Three weeks later, as Katharine went into the room and dropped two or three scarlet carnations on the girl's idle hand, she was saluted with exciting news.
"A letter from home, to-day, Miss, and somebody has sent money enough to pay the children's board for ever and ever so long; and they don't know at all who it is. Isn't it wonderful!"
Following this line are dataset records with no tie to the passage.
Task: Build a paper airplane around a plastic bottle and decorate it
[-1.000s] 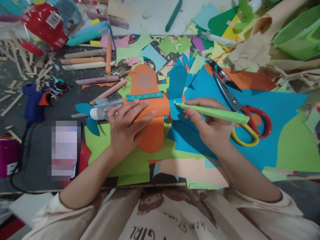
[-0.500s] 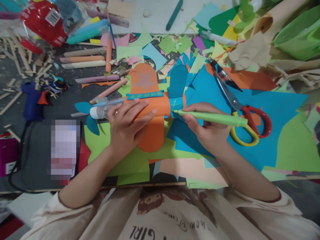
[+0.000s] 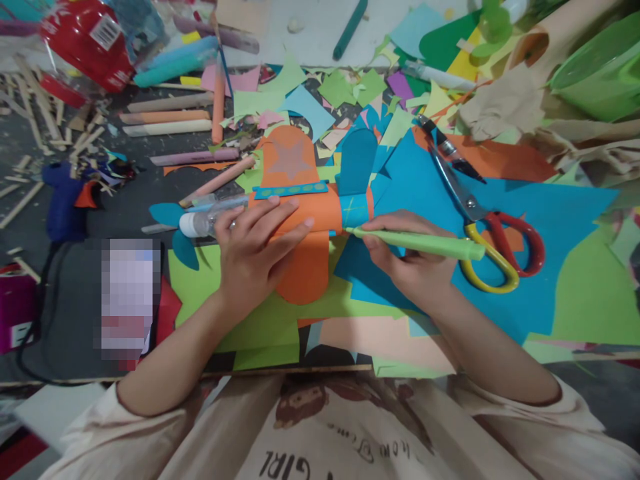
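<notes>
A toy airplane made from a plastic bottle wrapped in orange paper (image 3: pixel 305 213) lies crosswise before me. It has orange wings (image 3: pixel 303 277), a blue band (image 3: pixel 356 208) with light green lines, a blue tail fin (image 3: pixel 358 160) and blue propeller blades (image 3: pixel 186 251) by the white cap (image 3: pixel 189 225). My left hand (image 3: pixel 260 243) rests on the body, fingers spread over it. Between the thumb and fingers of my right hand (image 3: pixel 413 257) is a light green marker (image 3: pixel 425 243). Its tip is at the lower edge of the blue band; whether it touches, I cannot tell.
Scissors (image 3: pixel 493 247) with red and yellow handles lie on blue paper (image 3: pixel 525 287) at right, beside a black pen (image 3: pixel 450 148). A blue glue gun (image 3: pixel 65 203) and a phone (image 3: pixel 127 293) are at left. Paper scraps (image 3: pixel 307 110) and markers (image 3: pixel 170 102) cover the back.
My right hand has drawn the marker tip slightly down from the blue band's face to its lower edge. My left hand and the airplane look unchanged.
</notes>
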`<control>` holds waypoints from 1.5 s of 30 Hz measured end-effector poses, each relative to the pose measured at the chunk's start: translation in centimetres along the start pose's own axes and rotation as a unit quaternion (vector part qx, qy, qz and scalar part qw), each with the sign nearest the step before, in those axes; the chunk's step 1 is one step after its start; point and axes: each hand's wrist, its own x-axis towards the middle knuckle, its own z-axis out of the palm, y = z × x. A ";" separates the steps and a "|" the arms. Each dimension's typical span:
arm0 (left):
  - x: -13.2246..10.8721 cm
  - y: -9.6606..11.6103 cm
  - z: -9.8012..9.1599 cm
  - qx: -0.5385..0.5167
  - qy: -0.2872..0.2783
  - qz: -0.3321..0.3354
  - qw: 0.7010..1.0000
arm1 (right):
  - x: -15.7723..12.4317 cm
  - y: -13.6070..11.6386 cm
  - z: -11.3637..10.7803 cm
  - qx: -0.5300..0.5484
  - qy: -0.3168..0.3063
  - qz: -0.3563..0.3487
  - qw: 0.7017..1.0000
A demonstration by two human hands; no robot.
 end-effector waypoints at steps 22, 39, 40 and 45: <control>0.1 0.0 0.0 -0.012 0.010 0.005 1.000 | 0.2 0.5 -1.0 0.038 0.039 0.037 0.998; 0.2 0.2 -0.1 -0.015 0.021 0.014 1.000 | 0.3 0.2 -1.0 -0.002 0.034 0.031 0.999; 0.2 0.1 0.0 -0.009 0.022 0.014 1.000 | 0.3 0.2 -1.0 -0.004 0.037 0.025 0.999; 0.2 0.1 -0.1 0.022 0.007 0.005 1.000 | 0.1 0.1 -1.0 -0.006 0.024 0.013 1.000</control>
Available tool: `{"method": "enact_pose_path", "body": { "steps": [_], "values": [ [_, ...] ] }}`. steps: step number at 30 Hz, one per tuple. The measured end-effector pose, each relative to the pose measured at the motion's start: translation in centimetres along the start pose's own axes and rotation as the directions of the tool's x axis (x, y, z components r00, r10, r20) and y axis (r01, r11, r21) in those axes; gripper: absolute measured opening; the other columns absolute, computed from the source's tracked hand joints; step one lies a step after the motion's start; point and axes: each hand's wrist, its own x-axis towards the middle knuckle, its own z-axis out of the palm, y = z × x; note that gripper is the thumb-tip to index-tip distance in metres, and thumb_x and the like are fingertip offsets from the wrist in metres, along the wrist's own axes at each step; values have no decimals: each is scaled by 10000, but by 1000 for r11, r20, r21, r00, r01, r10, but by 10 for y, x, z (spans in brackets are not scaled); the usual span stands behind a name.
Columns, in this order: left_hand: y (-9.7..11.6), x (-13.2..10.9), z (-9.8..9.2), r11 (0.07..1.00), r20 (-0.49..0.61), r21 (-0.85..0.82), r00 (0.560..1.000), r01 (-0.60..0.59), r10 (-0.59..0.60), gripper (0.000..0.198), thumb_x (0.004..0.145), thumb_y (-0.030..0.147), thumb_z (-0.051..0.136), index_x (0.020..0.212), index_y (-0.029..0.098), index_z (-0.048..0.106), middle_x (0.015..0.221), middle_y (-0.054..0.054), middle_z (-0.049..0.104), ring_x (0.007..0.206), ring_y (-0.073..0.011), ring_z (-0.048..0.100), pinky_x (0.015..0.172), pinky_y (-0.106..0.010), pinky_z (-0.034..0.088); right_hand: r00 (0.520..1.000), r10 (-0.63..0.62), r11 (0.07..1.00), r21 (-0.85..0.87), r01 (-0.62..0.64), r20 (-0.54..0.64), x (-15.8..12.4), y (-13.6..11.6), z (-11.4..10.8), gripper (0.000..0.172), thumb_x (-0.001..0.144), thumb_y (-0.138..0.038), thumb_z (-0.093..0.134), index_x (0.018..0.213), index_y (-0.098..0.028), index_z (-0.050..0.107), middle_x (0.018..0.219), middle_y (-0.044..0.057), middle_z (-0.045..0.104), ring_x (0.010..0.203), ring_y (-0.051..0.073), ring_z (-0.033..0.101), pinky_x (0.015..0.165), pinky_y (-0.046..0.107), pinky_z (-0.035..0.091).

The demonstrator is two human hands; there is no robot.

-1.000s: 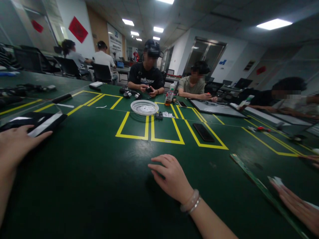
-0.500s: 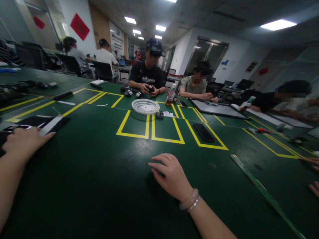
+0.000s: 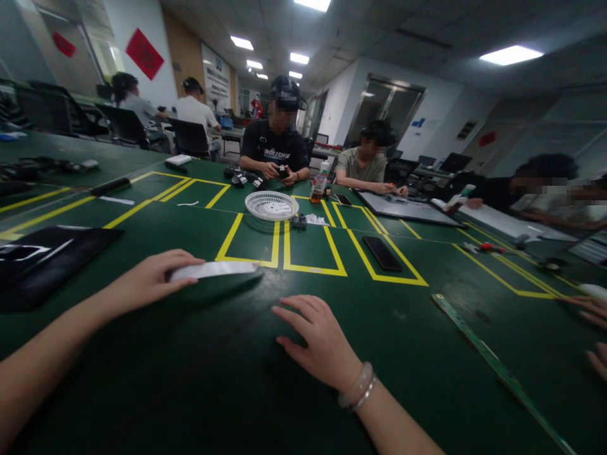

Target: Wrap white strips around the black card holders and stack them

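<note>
- Green tabletop (image 3: 190, 392): black tray (image 3: 52, 265) at left, white grille (image 3: 272, 205) and phone (image 3: 382, 253) farther up.
- Left hand (image 3: 152, 278) clamps the strip (image 3: 218, 270) at centre-left; its long axis runs left to right.
- Right hand (image 3: 317, 338) lies spread flat, holding nothing.

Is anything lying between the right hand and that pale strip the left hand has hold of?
Nothing visible. The right hand rests flat on the green table, with only bare mat between it and the pale strip, which the left hand grips at one end. The white basket sits farther off.
</note>
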Motion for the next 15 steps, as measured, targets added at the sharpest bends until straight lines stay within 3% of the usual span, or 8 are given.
{"method": "enact_pose_path", "body": {
  "steps": [3, 7, 10, 12, 15],
  "values": [
    [51, 0, 24, 965, 143, -163, 962, -208, 231, 363, 982, 358, 527, 1314, 239, 610, 1230, -57, 581, 1064, -218, 575, 880, -283, 491, 997, 18, 999, 27, -20, 73, 1, -4, -1, 509, 839, -361, 726, 1305, -283, 539, 1387, 52, 582, 1306, 256, 477, 1135, 481, 286],
    [72, -5, 42, 924, 202, -285, 926, -255, 318, 358, 962, 273, 564, 1317, 288, 600, 1216, -47, 583, 1074, -198, 579, 887, -252, 488, 985, 72, 992, 92, -87, 156, 1, -7, -1, 275, 888, -208, 664, 1145, -282, 598, 1128, -7, 705, 1104, 192, 616, 1155, 474, 212],
    [60, -3, 40, 939, 178, -261, 945, -225, 276, 374, 943, 342, 616, 1310, 275, 602, 1201, -56, 597, 1072, -212, 589, 919, -286, 492, 986, 114, 968, 210, -138, 123, 1, -6, -1, 244, 876, -232, 694, 1102, -281, 617, 1057, -25, 711, 984, 177, 648, 1137, 479, 236],
    [42, 1, 32, 969, 152, -189, 970, -161, 191, 460, 913, 440, 659, 1328, 255, 589, 1194, -61, 610, 1090, -242, 588, 924, -319, 502, 979, 186, 920, 337, -201, 77, 2, -3, 0, 206, 876, -292, 697, 1074, -273, 642, 1014, -10, 706, 941, 186, 644, 1061, 461, 346],
    [-4, 2, 9, 997, -19, -48, 998, 53, -54, 617, 956, 588, 523, 1410, 171, 507, 1282, -90, 591, 1154, -297, 566, 941, -392, 503, 913, 407, 707, 626, -328, 18, 4, 5, 1, 240, 894, -418, 650, 1060, -245, 655, 928, 23, 689, 787, 173, 620, 765, 342, 495]
  ]
}}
Not so wonderful, perhaps, as it appeared to the simple girl. No one but Katharine and her parents ever saw the letter that went hurrying westward to remind her father that Christmas was coming, and to tell him in what way she would prefer to take her present. The secret was kept, and no thanks were ever spoken; but Katharine cared for none. It was enough to watch the girl's happy content, now that her one anxiety was removed. Mrs. Hapgood, alone, had a suspicion, when Molly told her of the affair; but she wisely asked no questions, and in silence rejoiced over the broader sympathy her niece was daily gaining.
"How queer it is, the way things are divided up!" Katharine said to Molly, one day when they were out driving.
It was a clear, cold December day, and Cob trotted briskly over the frozen ground, as if he too, as well as the girls themselves, were enjoying the air and motion.
"What is divided up?" asked Molly vaguely, rousing herself from a half-formed plan for Alan's Christmas present.
"Oh, everything,—at least, everything isn't divided," returned Katharine a little incoherently. "Some of us have so much more fun out of things than other people do. There's us; and then there's Bridget and that little pet of Polly's, Dicky what's-his-name. You know the one I mean. And then, just in our set, there's ever so much difference. Jessie and I have everything we want, and Jean has to pinch and scrimp; Jean is as strong as a bear, and Alan can't do anything at all, without being laid up to pay for it; Polly wails for a family of young brothers, and Jean has more of them to take care of than the old woman that lived in a shoe. Now what's the reason things are so mixed up, I'd like to know."
"I can't see why myself," said Molly, tucking in the robe about herself and her cousin. "Maybe, if we knew all about it, they aren't as mixed up as they seem."
"Yes, they are," Katharine insisted. "If they weren't, some people wouldn't have everything, and some go without, as they do. I don't suppose there is much of anything in the world I couldn't do, if I wanted to, and tried hard enough for it; but everybody isn't so."
"I have sort of an idea," answered Molly profoundly, "that most everybody can get what she wants, if she is willing to work and wait long enough. It's only a question of what you want."